WHAT YOU NEED TO DO - Copy, word for word, the lines below from the one containing "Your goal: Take" up to and including the one containing "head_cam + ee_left", with pictures left out.

EXERCISE MATERIAL -
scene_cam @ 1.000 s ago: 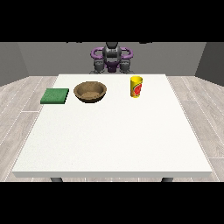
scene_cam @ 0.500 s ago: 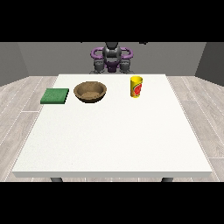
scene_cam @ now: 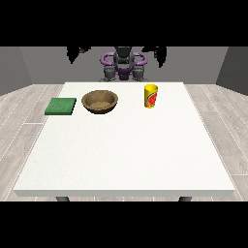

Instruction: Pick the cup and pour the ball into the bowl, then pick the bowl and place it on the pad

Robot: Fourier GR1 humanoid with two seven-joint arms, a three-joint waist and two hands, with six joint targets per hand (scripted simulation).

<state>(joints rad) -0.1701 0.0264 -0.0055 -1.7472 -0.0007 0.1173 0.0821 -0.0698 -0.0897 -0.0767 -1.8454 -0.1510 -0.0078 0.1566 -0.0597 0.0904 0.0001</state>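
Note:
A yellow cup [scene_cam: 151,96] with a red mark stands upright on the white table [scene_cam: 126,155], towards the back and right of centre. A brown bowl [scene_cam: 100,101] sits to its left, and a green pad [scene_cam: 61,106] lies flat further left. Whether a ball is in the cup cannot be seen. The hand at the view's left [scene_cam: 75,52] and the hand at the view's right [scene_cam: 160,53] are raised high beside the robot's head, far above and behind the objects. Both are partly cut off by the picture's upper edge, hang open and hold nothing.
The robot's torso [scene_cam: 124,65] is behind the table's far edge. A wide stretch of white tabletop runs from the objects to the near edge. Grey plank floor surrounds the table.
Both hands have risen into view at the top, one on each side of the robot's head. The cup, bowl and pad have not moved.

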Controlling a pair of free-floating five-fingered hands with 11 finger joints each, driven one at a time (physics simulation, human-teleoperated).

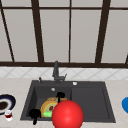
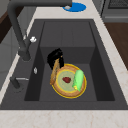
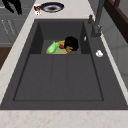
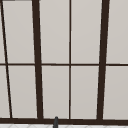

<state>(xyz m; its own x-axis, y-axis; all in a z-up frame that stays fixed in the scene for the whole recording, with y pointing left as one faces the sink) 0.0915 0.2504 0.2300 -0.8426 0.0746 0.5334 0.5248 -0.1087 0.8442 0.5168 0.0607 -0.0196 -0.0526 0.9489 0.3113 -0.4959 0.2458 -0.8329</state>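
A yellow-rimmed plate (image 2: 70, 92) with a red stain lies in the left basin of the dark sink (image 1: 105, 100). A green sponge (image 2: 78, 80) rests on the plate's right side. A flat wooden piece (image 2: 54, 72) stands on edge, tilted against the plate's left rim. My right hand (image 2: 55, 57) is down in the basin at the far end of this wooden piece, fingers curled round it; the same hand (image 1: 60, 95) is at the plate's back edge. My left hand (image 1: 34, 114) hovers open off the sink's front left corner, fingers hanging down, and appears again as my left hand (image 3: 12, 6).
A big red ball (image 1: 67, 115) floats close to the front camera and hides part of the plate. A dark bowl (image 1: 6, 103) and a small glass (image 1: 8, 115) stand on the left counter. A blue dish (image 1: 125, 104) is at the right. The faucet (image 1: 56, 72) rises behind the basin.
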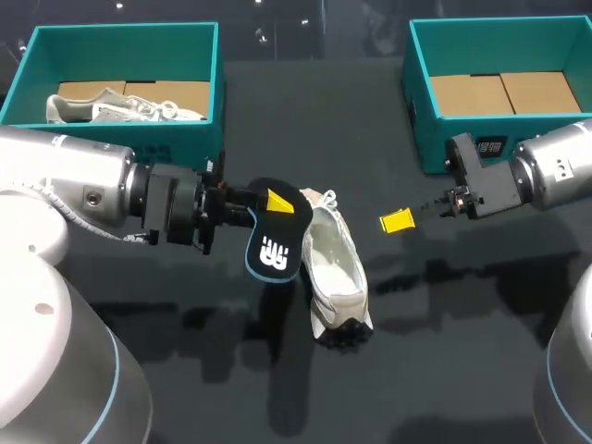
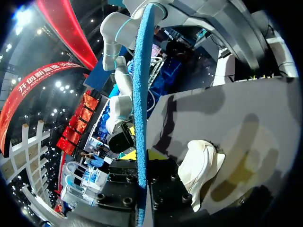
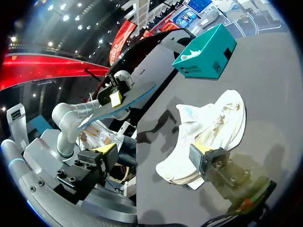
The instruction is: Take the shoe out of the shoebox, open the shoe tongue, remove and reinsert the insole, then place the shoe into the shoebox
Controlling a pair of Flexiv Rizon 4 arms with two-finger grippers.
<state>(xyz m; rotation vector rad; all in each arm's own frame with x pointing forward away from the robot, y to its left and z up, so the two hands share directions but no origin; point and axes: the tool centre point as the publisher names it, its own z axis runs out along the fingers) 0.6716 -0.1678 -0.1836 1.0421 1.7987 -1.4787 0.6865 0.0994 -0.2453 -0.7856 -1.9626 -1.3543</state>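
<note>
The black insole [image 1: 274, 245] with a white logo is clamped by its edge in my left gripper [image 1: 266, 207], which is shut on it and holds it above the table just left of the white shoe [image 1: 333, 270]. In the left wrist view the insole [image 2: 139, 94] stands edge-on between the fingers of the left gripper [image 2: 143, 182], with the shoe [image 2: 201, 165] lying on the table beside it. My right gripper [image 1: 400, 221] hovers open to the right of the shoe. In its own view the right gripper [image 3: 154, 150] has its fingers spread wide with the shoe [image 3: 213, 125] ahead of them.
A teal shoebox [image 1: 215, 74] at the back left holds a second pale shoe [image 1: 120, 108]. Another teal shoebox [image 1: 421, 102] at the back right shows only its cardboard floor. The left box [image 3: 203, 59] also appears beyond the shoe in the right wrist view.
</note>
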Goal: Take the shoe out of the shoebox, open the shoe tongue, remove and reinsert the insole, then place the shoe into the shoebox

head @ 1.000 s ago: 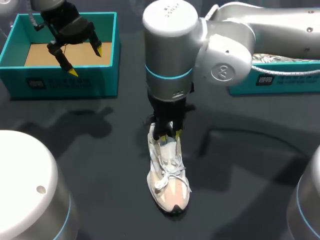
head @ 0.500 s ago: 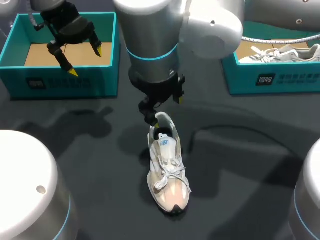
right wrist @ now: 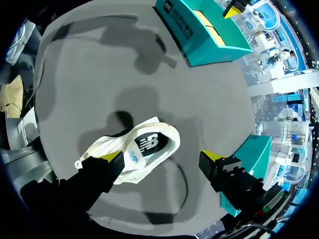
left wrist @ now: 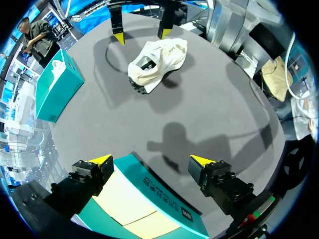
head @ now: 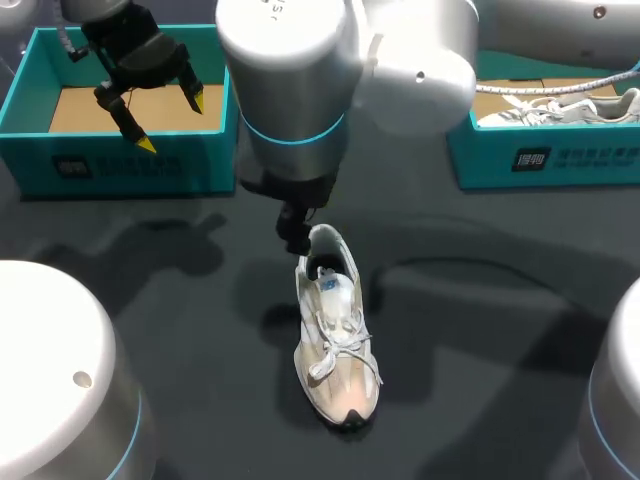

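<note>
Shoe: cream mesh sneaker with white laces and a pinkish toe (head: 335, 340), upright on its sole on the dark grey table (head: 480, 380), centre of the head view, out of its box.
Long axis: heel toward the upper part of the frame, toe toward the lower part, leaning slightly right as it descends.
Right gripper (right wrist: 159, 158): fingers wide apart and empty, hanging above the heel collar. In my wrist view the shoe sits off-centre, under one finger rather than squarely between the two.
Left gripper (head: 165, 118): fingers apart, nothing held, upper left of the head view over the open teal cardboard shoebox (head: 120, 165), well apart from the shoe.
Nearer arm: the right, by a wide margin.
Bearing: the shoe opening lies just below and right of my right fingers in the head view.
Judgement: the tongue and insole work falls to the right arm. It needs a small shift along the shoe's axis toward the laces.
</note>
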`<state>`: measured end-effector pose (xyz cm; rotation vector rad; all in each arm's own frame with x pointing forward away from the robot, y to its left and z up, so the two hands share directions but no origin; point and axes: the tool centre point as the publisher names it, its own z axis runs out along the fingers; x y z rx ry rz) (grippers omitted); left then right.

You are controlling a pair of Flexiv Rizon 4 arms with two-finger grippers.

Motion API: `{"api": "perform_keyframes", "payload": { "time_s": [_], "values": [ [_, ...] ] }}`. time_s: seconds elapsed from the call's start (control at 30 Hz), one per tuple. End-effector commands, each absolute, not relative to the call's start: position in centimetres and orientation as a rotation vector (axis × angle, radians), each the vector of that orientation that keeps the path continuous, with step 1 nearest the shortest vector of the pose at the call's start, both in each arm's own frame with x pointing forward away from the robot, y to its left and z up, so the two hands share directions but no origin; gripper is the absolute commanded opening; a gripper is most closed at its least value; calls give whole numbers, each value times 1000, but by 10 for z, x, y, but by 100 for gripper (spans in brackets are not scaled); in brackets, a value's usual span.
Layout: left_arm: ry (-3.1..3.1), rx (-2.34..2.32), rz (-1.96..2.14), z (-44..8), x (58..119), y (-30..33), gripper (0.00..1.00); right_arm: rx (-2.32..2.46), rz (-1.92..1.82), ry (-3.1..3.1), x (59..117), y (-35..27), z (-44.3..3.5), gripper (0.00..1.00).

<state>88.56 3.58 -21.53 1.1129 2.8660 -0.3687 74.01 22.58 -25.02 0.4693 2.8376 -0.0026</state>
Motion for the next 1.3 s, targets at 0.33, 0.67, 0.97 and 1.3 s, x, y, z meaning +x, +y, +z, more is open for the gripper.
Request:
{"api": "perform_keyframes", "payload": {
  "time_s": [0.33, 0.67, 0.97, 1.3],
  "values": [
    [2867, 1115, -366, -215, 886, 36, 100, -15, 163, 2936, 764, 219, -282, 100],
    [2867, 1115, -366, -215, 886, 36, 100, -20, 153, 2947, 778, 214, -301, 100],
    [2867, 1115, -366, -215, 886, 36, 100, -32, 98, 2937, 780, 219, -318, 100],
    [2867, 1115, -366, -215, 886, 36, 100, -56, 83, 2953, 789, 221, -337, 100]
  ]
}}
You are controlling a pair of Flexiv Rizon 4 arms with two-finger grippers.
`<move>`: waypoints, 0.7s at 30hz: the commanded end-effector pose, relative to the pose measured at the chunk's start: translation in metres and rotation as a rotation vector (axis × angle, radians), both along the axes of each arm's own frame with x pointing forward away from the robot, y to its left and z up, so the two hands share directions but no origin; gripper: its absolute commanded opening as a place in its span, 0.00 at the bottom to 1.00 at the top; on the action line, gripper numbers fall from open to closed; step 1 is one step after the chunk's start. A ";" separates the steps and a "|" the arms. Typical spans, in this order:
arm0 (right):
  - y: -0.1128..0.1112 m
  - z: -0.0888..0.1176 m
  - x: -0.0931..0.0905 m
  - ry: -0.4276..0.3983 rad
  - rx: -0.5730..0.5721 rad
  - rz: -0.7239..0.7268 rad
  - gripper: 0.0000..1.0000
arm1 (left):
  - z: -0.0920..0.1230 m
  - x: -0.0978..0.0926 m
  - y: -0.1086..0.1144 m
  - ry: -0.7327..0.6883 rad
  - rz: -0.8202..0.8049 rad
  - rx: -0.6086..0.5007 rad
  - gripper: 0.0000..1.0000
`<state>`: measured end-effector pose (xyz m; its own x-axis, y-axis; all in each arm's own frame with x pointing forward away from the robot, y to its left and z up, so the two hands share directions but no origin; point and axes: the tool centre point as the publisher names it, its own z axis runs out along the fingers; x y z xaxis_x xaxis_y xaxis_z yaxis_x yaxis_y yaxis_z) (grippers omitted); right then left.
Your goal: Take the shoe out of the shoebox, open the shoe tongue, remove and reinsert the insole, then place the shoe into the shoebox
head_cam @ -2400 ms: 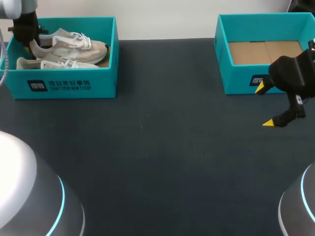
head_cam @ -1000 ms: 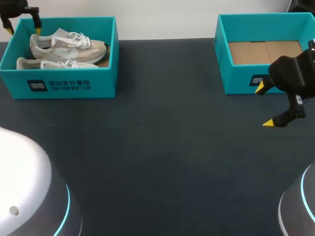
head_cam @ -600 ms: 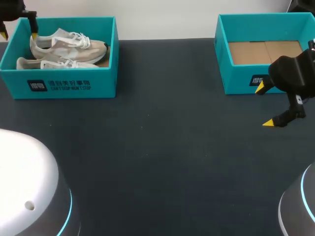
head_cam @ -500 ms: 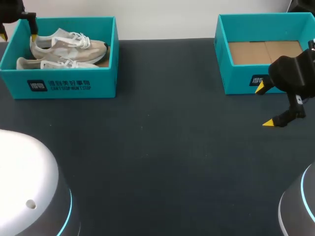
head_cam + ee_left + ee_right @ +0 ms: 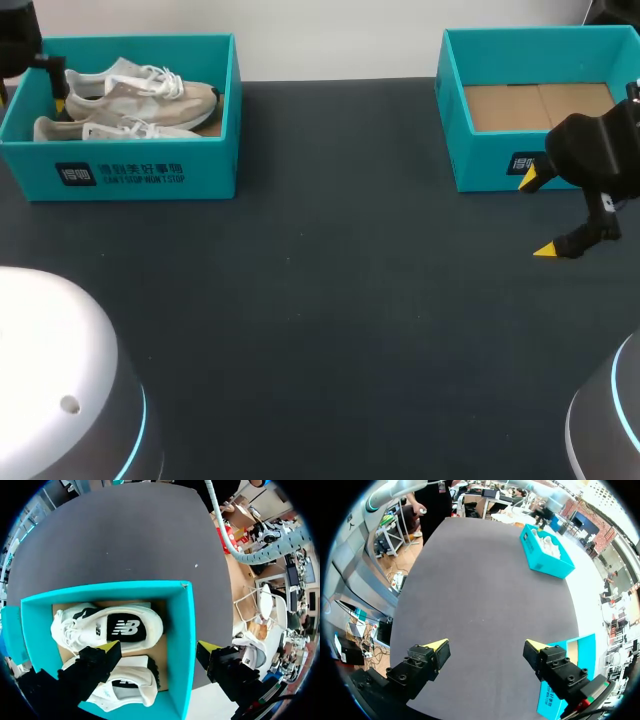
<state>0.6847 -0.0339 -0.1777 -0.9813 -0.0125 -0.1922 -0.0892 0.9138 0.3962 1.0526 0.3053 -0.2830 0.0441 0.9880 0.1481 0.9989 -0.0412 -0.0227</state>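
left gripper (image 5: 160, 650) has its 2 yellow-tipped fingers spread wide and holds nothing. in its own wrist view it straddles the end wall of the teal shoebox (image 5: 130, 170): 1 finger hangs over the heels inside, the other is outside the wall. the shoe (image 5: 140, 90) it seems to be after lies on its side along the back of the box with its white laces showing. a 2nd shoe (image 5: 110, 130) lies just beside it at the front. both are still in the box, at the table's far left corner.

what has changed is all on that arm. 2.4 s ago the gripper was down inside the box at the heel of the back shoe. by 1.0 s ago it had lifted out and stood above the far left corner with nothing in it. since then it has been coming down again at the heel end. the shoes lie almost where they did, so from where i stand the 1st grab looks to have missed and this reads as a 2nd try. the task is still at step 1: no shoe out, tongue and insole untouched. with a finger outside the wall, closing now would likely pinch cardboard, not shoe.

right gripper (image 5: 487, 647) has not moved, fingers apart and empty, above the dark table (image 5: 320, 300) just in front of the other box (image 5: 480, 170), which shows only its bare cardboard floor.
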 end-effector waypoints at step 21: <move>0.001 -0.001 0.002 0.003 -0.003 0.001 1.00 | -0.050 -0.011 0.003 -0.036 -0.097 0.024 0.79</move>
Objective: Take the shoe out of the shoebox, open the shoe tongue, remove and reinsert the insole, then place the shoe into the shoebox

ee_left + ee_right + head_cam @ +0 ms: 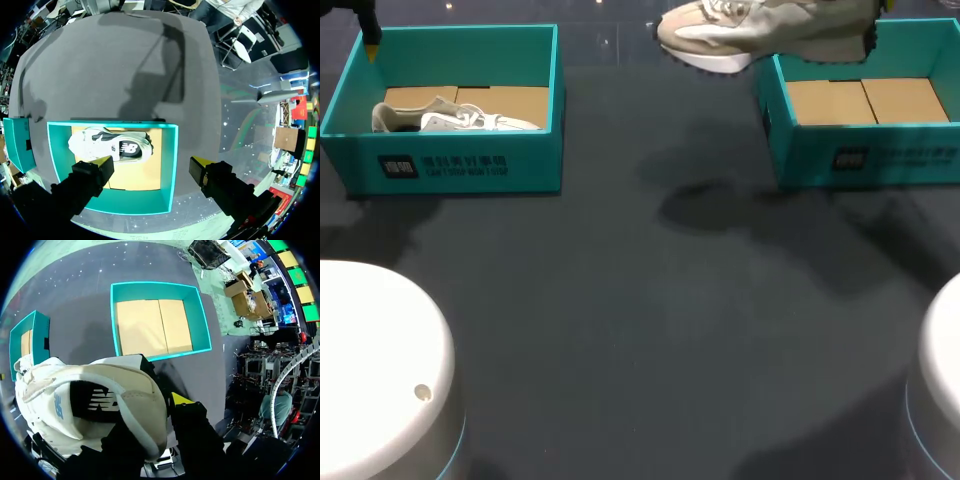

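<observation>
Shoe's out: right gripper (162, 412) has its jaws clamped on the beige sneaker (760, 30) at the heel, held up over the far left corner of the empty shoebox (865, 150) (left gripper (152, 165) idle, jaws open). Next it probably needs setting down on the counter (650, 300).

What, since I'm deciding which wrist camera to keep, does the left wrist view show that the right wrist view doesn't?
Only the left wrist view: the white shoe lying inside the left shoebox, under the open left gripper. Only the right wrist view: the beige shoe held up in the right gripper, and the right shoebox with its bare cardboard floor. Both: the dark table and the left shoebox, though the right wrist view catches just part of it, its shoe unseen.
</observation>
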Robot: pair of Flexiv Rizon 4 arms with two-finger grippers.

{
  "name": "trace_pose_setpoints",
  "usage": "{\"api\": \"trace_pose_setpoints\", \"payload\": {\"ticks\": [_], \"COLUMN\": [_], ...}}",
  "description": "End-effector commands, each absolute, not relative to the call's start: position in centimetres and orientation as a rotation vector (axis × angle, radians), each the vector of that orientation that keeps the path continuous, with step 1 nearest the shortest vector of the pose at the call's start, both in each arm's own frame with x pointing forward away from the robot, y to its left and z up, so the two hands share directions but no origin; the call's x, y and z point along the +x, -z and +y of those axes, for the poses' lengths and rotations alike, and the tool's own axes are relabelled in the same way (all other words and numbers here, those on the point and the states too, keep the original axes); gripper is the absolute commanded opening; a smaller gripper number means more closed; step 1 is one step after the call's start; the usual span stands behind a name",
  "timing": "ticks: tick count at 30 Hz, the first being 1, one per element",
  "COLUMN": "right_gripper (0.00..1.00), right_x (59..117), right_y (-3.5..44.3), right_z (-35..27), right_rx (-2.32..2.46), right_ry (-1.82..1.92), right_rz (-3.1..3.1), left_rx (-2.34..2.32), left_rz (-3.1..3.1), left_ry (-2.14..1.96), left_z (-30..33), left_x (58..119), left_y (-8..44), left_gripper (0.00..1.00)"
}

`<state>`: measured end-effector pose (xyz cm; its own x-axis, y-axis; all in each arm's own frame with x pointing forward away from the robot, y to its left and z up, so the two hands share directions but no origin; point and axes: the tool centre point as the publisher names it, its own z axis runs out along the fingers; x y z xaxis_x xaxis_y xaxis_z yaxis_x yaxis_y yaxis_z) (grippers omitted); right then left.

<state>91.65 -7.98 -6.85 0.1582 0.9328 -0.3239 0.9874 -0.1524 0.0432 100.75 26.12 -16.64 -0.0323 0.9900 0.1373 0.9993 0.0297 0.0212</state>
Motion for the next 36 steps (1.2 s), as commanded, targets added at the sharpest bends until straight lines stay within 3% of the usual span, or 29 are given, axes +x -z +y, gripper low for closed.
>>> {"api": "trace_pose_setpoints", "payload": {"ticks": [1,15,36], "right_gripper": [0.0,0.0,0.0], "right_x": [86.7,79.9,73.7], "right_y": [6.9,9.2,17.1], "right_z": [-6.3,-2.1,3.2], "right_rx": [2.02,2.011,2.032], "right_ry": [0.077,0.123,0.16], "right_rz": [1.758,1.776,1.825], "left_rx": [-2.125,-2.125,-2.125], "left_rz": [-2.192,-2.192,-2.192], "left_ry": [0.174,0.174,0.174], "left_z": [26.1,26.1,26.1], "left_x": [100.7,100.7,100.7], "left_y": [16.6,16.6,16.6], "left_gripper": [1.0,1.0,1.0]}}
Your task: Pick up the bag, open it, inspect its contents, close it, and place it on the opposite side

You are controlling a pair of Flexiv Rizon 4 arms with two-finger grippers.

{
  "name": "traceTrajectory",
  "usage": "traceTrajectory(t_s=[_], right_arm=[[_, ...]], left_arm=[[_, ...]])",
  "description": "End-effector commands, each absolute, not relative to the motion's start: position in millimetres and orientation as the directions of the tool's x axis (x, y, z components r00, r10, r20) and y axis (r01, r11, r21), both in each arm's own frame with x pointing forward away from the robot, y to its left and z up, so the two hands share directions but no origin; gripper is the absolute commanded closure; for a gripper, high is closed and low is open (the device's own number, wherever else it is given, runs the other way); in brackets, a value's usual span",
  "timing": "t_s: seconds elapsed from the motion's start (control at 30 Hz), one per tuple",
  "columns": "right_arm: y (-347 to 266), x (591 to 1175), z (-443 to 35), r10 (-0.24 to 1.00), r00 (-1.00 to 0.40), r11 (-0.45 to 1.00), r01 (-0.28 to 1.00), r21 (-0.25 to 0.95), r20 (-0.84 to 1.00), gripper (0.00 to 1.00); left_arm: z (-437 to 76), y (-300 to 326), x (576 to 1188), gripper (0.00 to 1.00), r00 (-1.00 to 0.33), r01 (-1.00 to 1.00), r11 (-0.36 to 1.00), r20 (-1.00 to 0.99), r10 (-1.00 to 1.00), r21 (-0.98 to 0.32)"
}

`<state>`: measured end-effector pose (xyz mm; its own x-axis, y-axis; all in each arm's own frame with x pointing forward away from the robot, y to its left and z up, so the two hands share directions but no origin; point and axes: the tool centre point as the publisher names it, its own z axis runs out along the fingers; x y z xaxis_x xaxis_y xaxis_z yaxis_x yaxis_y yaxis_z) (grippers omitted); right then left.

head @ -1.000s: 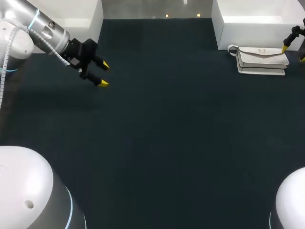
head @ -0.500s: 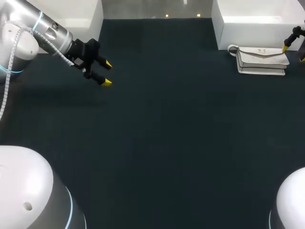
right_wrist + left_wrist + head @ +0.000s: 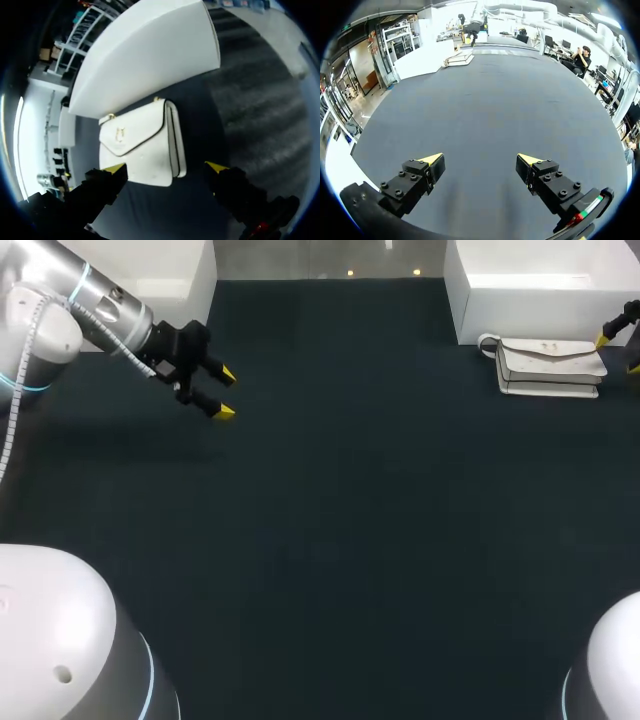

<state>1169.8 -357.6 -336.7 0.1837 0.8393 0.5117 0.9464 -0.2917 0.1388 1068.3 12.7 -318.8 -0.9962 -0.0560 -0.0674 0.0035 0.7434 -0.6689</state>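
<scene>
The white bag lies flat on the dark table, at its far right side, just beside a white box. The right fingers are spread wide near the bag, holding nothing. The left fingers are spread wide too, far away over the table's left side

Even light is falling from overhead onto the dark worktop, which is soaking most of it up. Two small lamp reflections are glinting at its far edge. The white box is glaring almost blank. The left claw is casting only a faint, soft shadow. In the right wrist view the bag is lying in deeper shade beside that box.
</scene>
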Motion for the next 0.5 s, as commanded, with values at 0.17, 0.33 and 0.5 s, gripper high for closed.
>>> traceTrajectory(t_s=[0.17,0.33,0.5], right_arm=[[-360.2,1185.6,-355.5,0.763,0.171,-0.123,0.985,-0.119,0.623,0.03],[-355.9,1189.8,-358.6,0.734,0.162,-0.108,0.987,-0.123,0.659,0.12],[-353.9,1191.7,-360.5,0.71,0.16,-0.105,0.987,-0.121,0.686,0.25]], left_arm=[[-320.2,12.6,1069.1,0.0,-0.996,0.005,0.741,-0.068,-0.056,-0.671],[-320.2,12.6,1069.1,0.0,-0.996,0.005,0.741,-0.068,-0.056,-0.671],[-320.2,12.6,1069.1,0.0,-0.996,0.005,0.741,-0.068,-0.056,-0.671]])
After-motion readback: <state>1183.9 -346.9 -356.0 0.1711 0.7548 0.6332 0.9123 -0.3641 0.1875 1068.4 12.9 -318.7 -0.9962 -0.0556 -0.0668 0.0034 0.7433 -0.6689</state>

ANSWER TO THE EXERCISE -
Your goal: Take the shoe out of the shoebox, open the shoe tongue, remove and reinsert the insole, then place the shoe into the shoebox
head_cam @ -2400 ms: 
head_cam @ -1000 ms: 
head_cam @ -600 ms: 
head_cam @ -500 ms: 
head_cam + ee_left + ee_right @ +0 ms: 

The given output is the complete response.